Our project is a spatial audio map of Collegetown that allows the user to use a joystick to virtually travel around the Collegetown crossing area and hear surrounding, directional sound.
Our project takes inspiration from Street View, an interactive technology featured in Google Maps that provides users the ability to visually explore the world through millions of panoramic images along many streets across the globe. With a Virtual Reality headset, a person can have the virtual experience of physically being in that environment. However, this currently lacks an element that we take for granted in our everyday lives: sound. We wanted to make this technology more immersive by offering the user a digital 3D sound experience in a street-view environment.
Our project consists of four major functional blocks: (1) the TFT Design (Collegetown map), (2) joystick control, (3) synthesized audio, and (4) spatial audio.
Our user interface consists of a 2D map of one of the major intersections of Collegetown on the TFT display. The user can navigate through the map with a joystick, controlling the position of a green dot that represents the “human” on the map.
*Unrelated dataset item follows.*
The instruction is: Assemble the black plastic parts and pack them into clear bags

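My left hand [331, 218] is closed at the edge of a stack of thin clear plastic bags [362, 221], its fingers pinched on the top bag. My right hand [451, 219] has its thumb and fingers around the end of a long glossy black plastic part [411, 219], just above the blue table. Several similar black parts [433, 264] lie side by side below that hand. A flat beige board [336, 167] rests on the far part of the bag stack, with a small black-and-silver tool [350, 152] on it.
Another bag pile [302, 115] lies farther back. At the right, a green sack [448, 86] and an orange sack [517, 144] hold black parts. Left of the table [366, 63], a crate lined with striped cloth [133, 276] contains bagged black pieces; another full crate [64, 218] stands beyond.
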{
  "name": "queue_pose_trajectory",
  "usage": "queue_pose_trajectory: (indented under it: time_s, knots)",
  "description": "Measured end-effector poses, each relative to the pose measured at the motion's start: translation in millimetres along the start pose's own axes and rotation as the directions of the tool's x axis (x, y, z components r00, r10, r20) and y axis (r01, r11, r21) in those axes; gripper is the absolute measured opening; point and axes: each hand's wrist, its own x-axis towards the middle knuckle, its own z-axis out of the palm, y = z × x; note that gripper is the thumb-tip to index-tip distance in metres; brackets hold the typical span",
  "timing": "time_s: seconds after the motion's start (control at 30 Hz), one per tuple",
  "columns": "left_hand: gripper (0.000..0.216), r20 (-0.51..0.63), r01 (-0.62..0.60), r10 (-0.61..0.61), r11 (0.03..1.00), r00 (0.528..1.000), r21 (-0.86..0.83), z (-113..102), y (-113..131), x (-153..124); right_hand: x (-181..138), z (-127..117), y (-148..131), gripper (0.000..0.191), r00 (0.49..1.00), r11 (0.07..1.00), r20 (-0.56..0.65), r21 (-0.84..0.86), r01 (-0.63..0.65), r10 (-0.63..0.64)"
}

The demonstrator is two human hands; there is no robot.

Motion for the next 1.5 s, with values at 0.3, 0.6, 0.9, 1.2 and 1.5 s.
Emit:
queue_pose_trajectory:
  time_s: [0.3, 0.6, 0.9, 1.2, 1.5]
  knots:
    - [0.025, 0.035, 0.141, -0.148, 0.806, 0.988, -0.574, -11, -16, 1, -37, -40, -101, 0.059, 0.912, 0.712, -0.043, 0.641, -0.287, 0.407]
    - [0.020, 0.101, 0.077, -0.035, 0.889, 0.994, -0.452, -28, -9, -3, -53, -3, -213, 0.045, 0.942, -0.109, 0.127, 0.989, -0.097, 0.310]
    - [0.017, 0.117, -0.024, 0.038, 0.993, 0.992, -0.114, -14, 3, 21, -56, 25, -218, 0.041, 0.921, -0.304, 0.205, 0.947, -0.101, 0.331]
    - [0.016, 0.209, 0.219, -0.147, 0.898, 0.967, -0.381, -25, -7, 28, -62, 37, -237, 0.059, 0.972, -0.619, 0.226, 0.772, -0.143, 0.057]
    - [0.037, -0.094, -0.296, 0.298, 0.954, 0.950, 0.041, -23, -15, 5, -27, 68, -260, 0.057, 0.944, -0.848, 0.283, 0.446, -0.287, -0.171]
The position (in terms of x/y coordinates) is then used to determine what sounds the user hears, depending on how close one is too different sound sources.
We implemented three sound sources through Direct Digital Synthesis: the sound of a car engine, a two-toned chime representing Oishii Bowl, and the chirping sound representing a small bird standing on the corner of the intersection. To allow the user to have an immersive spatial audio experience, we used the x/y position from the joystick as an input to a simple head-related transfer function (for directional hearing) and also a sound intensity decay function the further one gets from a sound source.
We tuned the sound intensity decay separately for each sound source so a source like a car has a much larger range where it can be heard than something like a small bird. Additionally, we don’t play any sounds when one is moving around the map. We instead have a button on the joystick to indicate for one to recalculate the spatial audio function and resume playing sounds again.
We then output the calculated sound for our left and right ears to our two DAC channels. By attaching an audio jack and headphones to these two channels, we can hear the directional and spatial audio. Further background information on spatial audio and our synthesized sounds are below.
To perform direct digital synthesis on three different audio sources, the major tradeoff is between the sound synthesis frequency and the PIC32 processing speed. In the end, all three localized audios need to be summed together and output into the DAC, the computation needs to happen in the same interrupt service routine. The DDS Interrupt frequency depends on how much computation we need for the spatial audio and determines the highest resolution the audio output can be.
To synthesize more complicated sounds, we need to reduce the ISR frequency which would affect the audio quality. Initially, we were planning to use external storage devices like SD cards or SRAMs to store the raw audio file and perform calibration on the data. However, we encountered some difficulties with the devices, leading us to use direct digital synthesis. We will talk about our experience with SD cards/SRAMs in later sections. The end result we got is 3 different sound sources with an audio sampling frequency of 15KHz.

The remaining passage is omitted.